The chemicals are commonly used in cleaning products and firefighting foams, carpets and furniture.

“PFOA and PFOS are fairly ubiquitous in the environment — air, water and soil,” said David Kluesner, EPA Region 2 deputy director of public affairs. “It is likely that they have been detected in the Hudson River, similar to pharmaceuticals, given the technical advancement and availability of very low-detection limits.”

Several tributaries to the Hudson River are contaminated, said Dan Shapley, director of Riverkeeper’s Water Quality Program. Riverkeeper is a nonprofit watchdog group focused on protecting the Hudson River.

“Newburgh drinking water, the Hoosick River and the Mohawk River are all tributaries to the Hudson River,” Shapley said. “And that is in no way a comprehensive list of contaminated tributaries to the river.”

Sterling Environmental Engineering, P.C., of Latham, sampled four locations in the Mohawk River and two storm drains between the Town of Colonie Landfill and the river, according to Riverkeeper’s website.

In March, the sampling identified PFOA discharged from storm drains at reported levels up to 68.3 ppt. Mohawk River water samples were reported to contain PFOA at estimated concentrations of 1 to 2 ppt. Similarly Arcadis of New York Inc. conducted sampling in the Mohawk River, where PFOA results were found to be 2 to 3 ppt. in four samples.

“There needs to be more testing of fish in the watershed,” Shapley said. “It will be very expensive considering the scope of the problem and what needs to be done.”

Riverkeeper is calling on the EPA to release its report.
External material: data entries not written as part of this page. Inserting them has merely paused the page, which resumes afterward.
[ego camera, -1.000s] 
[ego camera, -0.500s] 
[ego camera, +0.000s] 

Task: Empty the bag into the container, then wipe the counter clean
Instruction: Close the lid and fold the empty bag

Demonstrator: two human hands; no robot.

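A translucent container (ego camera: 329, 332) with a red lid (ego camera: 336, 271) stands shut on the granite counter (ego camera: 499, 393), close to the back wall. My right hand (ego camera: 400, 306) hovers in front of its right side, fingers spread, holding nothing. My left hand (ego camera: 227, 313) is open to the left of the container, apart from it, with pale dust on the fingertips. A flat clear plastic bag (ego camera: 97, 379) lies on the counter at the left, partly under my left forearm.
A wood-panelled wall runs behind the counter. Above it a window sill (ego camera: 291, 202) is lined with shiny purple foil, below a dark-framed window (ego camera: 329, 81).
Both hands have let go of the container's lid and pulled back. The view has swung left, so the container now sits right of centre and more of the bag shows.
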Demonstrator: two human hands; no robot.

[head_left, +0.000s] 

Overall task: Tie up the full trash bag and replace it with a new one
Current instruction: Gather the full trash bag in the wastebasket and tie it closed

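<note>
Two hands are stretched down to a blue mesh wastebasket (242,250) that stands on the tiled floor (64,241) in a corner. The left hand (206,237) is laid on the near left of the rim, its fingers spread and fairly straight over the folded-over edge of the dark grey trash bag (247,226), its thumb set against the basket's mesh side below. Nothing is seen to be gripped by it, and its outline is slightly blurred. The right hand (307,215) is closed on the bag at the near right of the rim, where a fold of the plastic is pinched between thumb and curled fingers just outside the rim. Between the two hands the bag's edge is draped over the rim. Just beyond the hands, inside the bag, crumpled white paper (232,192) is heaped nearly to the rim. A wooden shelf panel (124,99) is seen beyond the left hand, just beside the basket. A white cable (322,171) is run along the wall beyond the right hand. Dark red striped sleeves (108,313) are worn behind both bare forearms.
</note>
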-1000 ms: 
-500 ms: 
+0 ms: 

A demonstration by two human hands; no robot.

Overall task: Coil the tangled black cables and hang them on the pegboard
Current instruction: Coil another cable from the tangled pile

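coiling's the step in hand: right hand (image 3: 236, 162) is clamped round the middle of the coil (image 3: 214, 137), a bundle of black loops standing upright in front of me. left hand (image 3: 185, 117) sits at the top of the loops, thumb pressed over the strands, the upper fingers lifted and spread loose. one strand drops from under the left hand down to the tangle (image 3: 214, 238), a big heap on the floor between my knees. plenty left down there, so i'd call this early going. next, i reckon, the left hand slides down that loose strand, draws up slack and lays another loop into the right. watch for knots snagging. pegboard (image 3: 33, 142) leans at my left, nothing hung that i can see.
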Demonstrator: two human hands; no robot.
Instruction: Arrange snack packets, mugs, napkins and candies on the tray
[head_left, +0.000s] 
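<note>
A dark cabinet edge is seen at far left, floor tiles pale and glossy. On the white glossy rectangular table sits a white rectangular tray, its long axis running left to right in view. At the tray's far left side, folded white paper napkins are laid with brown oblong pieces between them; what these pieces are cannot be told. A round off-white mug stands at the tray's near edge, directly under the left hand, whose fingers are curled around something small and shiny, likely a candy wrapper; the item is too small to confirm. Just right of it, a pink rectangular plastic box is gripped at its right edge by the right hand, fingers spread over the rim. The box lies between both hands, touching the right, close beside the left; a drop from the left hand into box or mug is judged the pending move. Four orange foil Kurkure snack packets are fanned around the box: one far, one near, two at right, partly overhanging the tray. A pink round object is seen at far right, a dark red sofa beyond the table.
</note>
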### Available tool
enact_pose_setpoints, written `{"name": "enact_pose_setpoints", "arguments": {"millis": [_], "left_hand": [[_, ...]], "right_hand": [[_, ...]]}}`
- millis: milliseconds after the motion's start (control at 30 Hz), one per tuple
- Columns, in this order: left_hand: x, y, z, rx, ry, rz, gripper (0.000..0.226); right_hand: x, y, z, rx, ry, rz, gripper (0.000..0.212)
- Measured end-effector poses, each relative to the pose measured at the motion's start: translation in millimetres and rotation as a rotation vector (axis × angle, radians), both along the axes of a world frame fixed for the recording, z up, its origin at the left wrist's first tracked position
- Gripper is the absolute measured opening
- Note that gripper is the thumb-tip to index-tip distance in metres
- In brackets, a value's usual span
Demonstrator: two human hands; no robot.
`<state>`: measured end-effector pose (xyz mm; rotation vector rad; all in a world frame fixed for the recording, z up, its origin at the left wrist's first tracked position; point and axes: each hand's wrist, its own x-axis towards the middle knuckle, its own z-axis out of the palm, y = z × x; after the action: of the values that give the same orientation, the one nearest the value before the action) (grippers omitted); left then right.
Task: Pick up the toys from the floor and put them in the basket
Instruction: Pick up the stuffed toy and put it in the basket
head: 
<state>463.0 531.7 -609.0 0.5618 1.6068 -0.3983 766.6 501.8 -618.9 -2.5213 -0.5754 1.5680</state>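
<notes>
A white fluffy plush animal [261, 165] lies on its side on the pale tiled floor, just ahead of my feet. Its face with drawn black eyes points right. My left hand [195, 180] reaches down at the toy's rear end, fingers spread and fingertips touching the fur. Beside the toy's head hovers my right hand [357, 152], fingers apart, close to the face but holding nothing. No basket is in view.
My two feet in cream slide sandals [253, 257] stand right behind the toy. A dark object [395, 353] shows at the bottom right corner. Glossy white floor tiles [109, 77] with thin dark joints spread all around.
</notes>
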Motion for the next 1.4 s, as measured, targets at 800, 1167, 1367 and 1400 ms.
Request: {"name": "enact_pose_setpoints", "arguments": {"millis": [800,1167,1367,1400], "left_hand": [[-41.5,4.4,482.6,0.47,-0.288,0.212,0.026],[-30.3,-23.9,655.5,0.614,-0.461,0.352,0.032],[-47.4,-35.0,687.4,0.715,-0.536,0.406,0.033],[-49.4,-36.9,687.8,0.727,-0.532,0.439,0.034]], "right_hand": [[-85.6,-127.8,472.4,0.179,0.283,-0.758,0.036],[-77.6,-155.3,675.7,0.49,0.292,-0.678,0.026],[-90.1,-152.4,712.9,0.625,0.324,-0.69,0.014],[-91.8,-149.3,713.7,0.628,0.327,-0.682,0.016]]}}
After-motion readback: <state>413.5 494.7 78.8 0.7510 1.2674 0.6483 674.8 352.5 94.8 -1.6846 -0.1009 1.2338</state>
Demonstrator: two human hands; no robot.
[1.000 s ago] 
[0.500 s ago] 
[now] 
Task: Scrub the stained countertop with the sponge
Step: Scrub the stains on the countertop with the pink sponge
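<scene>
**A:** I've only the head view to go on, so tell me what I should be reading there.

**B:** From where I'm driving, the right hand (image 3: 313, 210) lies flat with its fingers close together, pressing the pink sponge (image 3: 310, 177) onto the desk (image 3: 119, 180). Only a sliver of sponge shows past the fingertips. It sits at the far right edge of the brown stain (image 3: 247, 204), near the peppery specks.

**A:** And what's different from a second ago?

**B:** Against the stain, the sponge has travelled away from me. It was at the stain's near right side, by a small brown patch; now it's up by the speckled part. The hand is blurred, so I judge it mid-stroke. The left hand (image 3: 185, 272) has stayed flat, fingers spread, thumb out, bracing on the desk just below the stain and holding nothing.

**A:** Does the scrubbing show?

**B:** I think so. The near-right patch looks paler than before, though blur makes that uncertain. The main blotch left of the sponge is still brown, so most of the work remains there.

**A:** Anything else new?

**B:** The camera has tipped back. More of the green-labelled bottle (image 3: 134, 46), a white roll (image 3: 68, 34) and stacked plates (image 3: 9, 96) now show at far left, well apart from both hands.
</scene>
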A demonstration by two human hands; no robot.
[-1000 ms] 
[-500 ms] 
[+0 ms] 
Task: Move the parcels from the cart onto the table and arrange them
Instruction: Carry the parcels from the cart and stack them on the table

“It is a really important report,” Shapley said. “It will provide much better detail, such as what is a safe-level exposure — although there is probably no safe level of exposure.”

Pruitt replied to concerns the agency slowed the release of the report in a letter dated May 21 to U.S. Rep. Dan Kildee, D-Mich., who represents the city of Flint, where lead was discovered in drinking water in 2015.

“We need more information, not less, and we need to take action,” according to the letter. “From the beginning of my tenure, tackling [this issue] has been a priority.”